▶ [Problem details]
Beginning with the opening line, restate the following material exactly, up through the line that contains "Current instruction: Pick".

▶ [Data segment]
"""

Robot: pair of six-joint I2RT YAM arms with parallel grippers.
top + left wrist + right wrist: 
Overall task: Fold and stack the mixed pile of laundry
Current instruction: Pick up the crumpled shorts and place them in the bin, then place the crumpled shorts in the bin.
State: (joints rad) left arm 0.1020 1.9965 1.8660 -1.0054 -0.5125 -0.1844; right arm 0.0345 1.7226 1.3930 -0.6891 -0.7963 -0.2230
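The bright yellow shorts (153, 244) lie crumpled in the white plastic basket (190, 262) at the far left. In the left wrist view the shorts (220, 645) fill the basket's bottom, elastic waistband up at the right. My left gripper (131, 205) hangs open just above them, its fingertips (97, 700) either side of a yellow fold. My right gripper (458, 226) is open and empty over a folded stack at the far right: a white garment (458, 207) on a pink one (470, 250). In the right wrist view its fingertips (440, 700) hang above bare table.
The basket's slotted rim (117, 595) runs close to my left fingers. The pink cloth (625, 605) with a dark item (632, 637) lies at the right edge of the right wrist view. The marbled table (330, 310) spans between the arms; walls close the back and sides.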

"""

▶ [Response to this exercise]
Robot: pair of six-joint I2RT YAM arms with parallel grippers.
top + left wrist + right wrist: 
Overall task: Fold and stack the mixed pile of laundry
Current instruction: Pick up the crumpled shorts and place them in the bin, then place the crumpled shorts in the bin.

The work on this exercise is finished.